Asked by: Baroness Altmann (Non-affiliated - Life peer)
Question to the Department for Work and Pensions:
To ask Her Majesty's Government whether they currently impose, or intend to impose, any penalties on (1) employers, (2) scheme trustees, (3) pension providers, or (4) employer advisers, if automatic enrolment scheme members are contributing to a pension scheme which is unsuitable for them.
Answered by Baroness Stedman-Scott - Opposition Whip (Lords)
The government keeps all aspects of private pensions policy under review but there are no current plans to change the regulatory framework.
Employers have a duty to enrol their workers in a workplace pension scheme that is a qualifying scheme for automatic enrolment in accordance with the requirements set out in the Pensions Act 2008.
An automatic enrolment scheme must meet certain quality requirements. This is underpinned by the wider regulatory framework for all occupational and group personal pension schemes which helps to safeguard members’ pensions. Compliance and enforcement of these standards is the responsibility of The Pensions Regulator and the Financial Conduct Authority.
Asked by: Baroness Altmann (Non-affiliated - Life peer)
Question to the Department for Work and Pensions:
To ask Her Majesty's Government what plans they have to protect members of workplace pension schemes whose employers have not selected a suitable scheme.
Answered by Baroness Stedman-Scott - Opposition Whip (Lords)
As part of the introduction of automatic enrolment, requirements were put in place, under the Pensions Act 2008, to ensure that workplace pension schemes selected by an employer to meet their obligations satisfy certain quality and governance standards. The Pensions Regulator enforces employer compliance with the Automatic Enrolment duties.
The Government regularly undertakes public consultations on private pensions policy and encourages all interested parties, including scheme members to submit their views.
In 2020, the department undertook a review of the charge cap and accompanying Pensions Charges Survey. The review concluded that the current level of the charge cap remained appropriate at 0.75 per cent of funds under management within the default arrangement, or an equivalent combination charge.

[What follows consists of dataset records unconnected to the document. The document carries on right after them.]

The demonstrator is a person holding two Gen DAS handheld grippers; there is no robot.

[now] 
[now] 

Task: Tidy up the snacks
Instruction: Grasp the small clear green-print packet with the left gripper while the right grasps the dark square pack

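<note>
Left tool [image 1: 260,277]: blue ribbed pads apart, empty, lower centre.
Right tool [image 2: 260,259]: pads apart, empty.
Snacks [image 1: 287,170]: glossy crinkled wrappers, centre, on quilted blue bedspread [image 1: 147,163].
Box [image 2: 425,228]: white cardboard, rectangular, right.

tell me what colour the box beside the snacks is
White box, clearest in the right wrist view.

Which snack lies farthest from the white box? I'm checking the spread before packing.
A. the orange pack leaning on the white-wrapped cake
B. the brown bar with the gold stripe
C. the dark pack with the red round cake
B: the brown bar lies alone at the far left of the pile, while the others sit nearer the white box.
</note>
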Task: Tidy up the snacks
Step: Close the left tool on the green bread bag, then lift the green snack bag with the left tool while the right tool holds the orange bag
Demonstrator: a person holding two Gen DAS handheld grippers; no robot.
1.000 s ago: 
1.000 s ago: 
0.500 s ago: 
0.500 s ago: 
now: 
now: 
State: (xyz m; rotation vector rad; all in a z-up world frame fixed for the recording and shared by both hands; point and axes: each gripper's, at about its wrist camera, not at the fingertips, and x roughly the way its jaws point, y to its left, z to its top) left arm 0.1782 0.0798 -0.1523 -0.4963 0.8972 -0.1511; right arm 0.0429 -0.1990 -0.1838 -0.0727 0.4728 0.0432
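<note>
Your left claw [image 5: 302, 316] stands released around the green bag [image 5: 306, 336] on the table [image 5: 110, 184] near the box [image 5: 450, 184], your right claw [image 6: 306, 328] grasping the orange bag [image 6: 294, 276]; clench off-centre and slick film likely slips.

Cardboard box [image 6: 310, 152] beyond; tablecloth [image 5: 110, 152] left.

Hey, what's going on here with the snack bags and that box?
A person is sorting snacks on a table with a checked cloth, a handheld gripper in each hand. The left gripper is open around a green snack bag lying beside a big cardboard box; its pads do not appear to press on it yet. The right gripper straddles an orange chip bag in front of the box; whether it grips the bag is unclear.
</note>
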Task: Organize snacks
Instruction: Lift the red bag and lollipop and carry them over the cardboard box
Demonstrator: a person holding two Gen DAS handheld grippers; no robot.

On 24th May, the department launched a public consultation looking at Permitted Charges within DC Pensions. The consultation seeks views on a proposal to move to a universal charging structure within the charge cap to improve member comprehension of charges, and in turn better enable members to compare pension products if they wish. This consultation also confirms our intention to set a de Minimis on the charging of flats fees within the cap. This will help limit the erosion of small pots of £100 or less, where a flat fee is charged.
Asked by: Baroness Altmann (Non-affiliated - Life peer)
Question to the Department for Work and Pensions:
To ask Her Majesty's Government what steps members of workplace pension schemes can take if they consider their employer scheme charges are excessively high.
Answered by Baroness Stedman-Scott - Opposition Whip (Lords)
As part of the introduction of automatic enrolment, requirements were put in place, under the Pensions Act 2008, to ensure that workplace pension schemes selected by an employer to meet their obligations satisfy certain quality and governance standards. The Pensions Regulator enforces employer compliance with the Automatic Enrolment duties.
The Government regularly undertakes public consultations on private pensions policy and encourages all interested parties, including scheme members to submit their views.
In 2020, the department undertook a review of the charge cap and accompanying Pensions Charges Survey. The review concluded that the current level of the charge cap remained appropriate at 0.75 per cent of funds under management within the default arrangement, or an equivalent combination charge.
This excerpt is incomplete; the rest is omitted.